--- START ---

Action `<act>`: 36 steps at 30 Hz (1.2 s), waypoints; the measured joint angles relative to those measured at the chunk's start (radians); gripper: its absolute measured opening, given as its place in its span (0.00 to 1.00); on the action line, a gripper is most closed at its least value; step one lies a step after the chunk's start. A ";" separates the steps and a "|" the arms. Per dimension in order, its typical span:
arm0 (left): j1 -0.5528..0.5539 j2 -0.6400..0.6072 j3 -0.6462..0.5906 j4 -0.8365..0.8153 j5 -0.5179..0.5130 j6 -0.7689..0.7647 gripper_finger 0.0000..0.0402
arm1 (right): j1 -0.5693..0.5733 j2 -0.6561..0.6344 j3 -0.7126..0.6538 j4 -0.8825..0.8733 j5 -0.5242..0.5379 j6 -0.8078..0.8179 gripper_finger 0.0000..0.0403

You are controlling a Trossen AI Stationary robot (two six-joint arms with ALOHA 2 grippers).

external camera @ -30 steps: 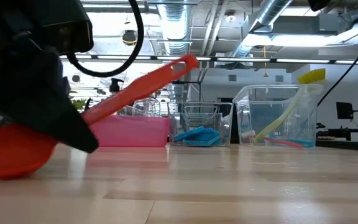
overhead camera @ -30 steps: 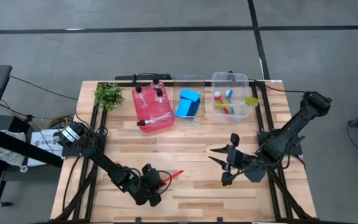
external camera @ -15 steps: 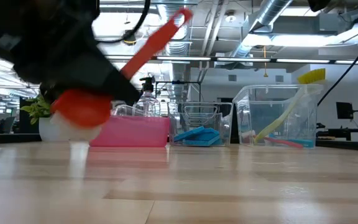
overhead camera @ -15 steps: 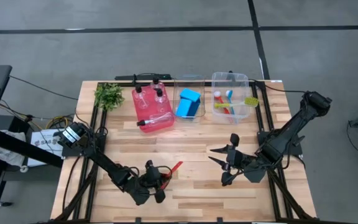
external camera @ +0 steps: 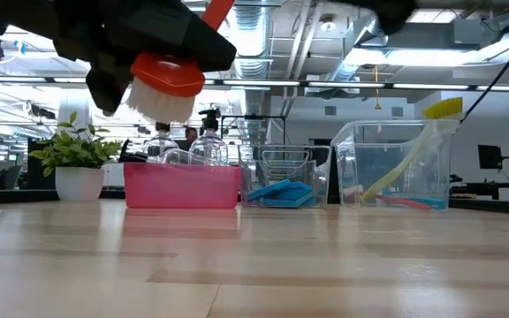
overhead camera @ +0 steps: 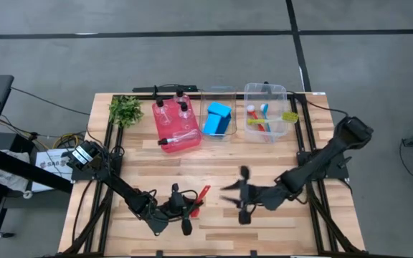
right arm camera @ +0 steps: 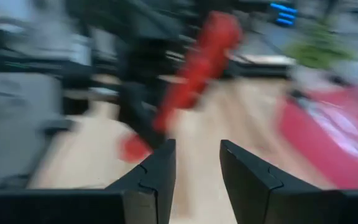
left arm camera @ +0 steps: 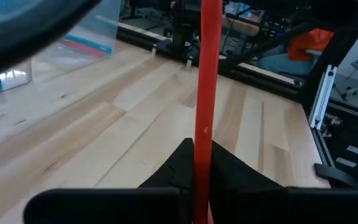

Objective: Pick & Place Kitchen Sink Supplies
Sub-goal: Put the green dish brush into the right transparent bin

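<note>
My left gripper is near the table's front edge, left of centre, and is shut on a red long-handled brush. The brush's red head with white bristles hangs clear above the table in the low view. My right gripper stands open just to the right of the brush. Its fingers point at the blurred red brush with nothing between them. Clear pump bottles, blue sponges and more brushes lie in bins at the far edge. My left gripper pinches the red brush's thin handle between its two fingers, near the head end. The handle runs out forward past the fingertips, along the fingers. The brush is lifted clear of the table, bristles down, with its free end slanting up toward the right gripper.
At the far edge stand a red bin, a clear bin and a second clear bin, with a leafy plant at far left. Bare wood lies between the bins and both grippers.
My left gripper has tipped upward and risen, which lifted the brush head off the table, so the bristles now hang clear. My right gripper has moved toward the table's left, toward the brush, and sunk a little.
</note>
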 joint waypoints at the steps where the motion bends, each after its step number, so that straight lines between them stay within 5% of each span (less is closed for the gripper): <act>1: 0.000 0.000 0.000 0.001 0.003 0.006 0.05 | -0.011 0.021 0.000 0.063 -0.067 -0.024 0.29; 7: -0.001 0.000 0.000 0.001 0.065 0.015 0.06 | -0.060 0.117 0.000 0.313 -0.316 -0.086 0.29; 13: -0.002 0.000 0.001 0.003 0.087 0.016 0.06 | -0.094 0.128 0.000 0.254 -0.341 -0.034 0.33; 24: 0.002 0.000 0.001 0.015 0.090 0.016 0.05 | -0.163 0.128 0.000 0.214 -0.345 0.026 0.63; 36: 0.033 0.000 0.001 0.029 0.131 0.016 0.05 | -0.238 0.128 0.000 0.332 -0.436 -0.005 0.66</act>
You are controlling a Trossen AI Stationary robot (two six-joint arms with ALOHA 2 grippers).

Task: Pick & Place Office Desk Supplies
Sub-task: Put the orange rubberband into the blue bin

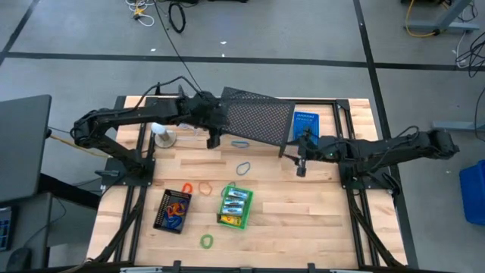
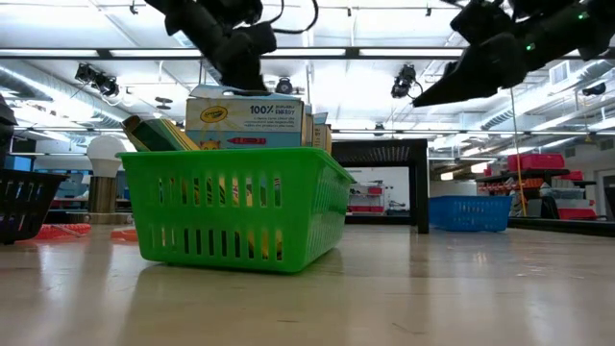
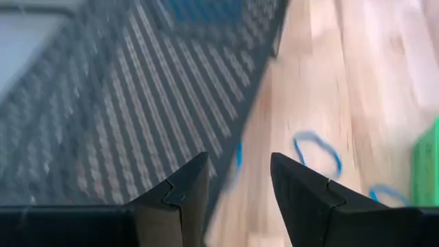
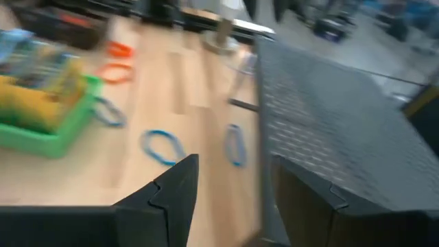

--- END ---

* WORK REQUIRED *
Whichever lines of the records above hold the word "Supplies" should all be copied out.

* EXPECTED ANSWER *
Objective: Pick & Place Kitchen Sink Supplies
Task: Pick & Place Office Desk Supplies

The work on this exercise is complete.